**About this task:** A line belongs in the answer if it contains "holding"; copy every such line from the entries below.

**Data section:**
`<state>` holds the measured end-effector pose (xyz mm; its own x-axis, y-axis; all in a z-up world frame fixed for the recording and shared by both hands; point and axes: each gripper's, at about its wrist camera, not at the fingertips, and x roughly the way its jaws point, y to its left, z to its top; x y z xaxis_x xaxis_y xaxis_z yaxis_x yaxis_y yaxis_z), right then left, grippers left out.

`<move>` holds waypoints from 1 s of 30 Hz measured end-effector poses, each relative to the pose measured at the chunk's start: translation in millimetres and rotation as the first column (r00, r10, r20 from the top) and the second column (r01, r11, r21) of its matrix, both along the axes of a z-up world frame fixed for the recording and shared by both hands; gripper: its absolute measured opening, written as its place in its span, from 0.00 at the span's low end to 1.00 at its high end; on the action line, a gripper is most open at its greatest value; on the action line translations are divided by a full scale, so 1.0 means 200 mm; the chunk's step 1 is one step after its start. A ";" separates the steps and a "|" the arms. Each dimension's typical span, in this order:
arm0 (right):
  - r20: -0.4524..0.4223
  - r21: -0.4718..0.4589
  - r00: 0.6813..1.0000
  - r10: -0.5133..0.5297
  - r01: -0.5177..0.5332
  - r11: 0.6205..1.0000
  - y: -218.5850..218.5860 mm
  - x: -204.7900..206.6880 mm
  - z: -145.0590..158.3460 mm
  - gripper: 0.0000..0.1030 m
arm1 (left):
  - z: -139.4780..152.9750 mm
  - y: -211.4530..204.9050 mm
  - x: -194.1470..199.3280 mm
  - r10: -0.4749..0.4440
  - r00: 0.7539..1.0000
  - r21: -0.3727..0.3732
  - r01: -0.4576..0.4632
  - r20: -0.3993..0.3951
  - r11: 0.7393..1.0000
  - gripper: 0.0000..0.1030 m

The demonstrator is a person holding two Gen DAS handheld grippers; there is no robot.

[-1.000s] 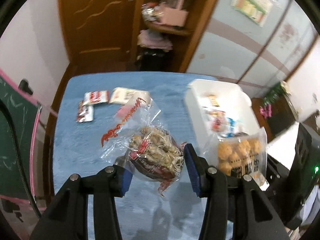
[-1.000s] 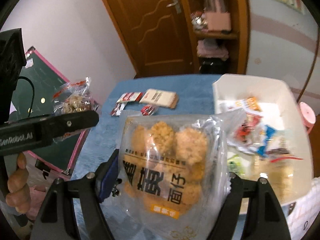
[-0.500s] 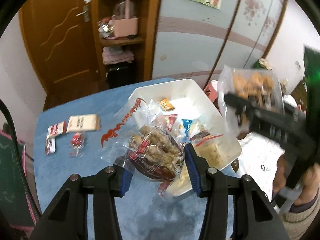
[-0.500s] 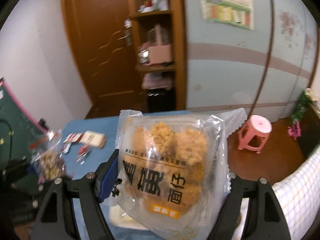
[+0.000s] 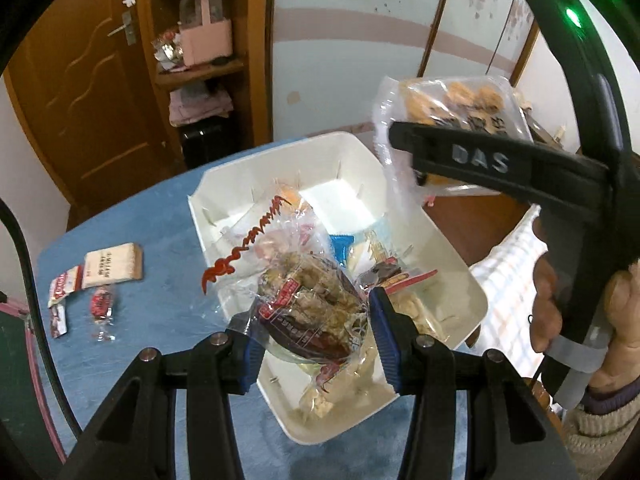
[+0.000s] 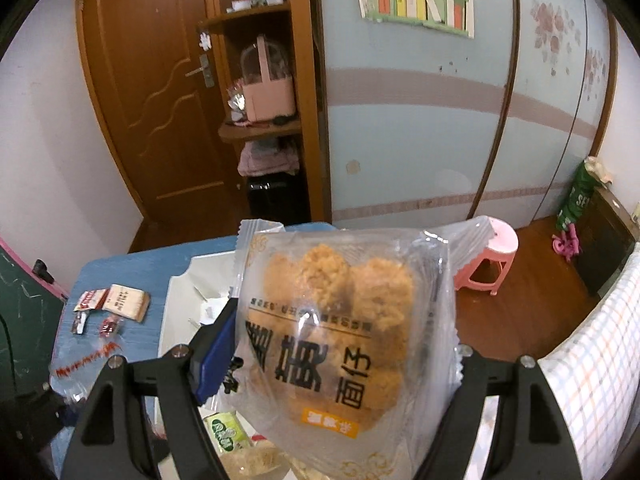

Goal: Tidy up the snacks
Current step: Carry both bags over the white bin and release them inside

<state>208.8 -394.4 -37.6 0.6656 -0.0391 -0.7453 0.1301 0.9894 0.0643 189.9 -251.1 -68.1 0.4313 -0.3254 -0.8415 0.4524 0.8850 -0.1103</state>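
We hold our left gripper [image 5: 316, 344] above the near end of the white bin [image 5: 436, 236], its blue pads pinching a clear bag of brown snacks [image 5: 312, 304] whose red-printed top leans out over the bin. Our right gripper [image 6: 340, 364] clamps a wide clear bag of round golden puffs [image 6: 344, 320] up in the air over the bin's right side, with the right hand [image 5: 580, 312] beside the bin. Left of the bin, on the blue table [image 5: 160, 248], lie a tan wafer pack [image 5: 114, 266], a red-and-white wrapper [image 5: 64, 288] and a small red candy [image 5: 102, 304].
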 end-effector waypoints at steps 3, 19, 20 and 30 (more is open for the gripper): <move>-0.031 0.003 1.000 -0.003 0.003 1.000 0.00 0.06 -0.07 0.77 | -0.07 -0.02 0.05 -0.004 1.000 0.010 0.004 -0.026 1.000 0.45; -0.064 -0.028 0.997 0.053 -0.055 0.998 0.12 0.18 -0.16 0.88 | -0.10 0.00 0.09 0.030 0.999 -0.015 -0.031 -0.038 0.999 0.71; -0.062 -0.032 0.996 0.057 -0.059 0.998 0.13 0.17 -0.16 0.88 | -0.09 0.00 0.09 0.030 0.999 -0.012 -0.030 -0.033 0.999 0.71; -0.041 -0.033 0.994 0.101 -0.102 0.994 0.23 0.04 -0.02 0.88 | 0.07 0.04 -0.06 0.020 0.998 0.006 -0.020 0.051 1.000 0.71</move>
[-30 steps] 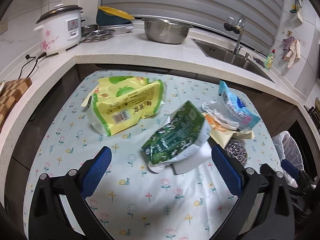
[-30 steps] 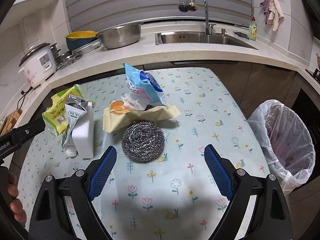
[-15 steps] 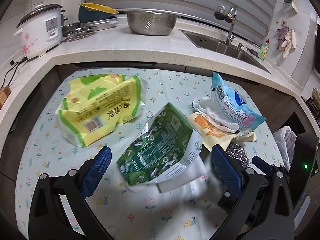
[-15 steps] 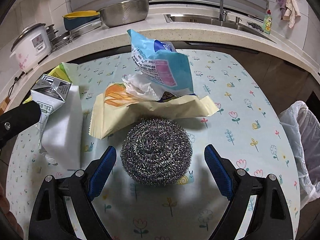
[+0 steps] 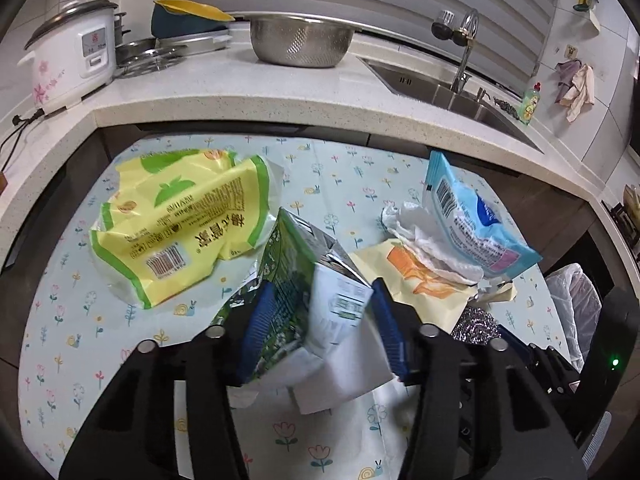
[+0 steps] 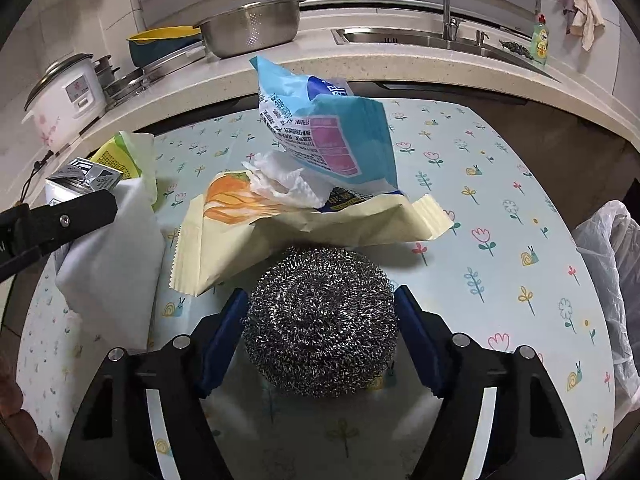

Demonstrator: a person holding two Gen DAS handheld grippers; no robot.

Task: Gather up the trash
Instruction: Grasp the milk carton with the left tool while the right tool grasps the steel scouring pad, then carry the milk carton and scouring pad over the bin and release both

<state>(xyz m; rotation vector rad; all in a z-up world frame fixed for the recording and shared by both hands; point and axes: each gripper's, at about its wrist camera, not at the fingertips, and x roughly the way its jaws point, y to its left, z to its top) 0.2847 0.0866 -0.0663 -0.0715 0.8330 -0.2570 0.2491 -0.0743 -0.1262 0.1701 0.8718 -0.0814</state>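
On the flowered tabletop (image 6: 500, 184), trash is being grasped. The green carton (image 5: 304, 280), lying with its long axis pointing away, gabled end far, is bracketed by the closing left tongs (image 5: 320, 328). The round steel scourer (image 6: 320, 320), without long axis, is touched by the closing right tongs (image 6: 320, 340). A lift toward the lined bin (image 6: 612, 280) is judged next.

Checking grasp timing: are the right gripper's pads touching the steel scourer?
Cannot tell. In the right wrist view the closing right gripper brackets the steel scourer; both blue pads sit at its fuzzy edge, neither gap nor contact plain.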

**Written answer:**
The demonstrator is a person holding two Gen DAS handheld grippers; there is no robot.
Demonstrator: a person holding two Gen DAS handheld grippers; no robot.

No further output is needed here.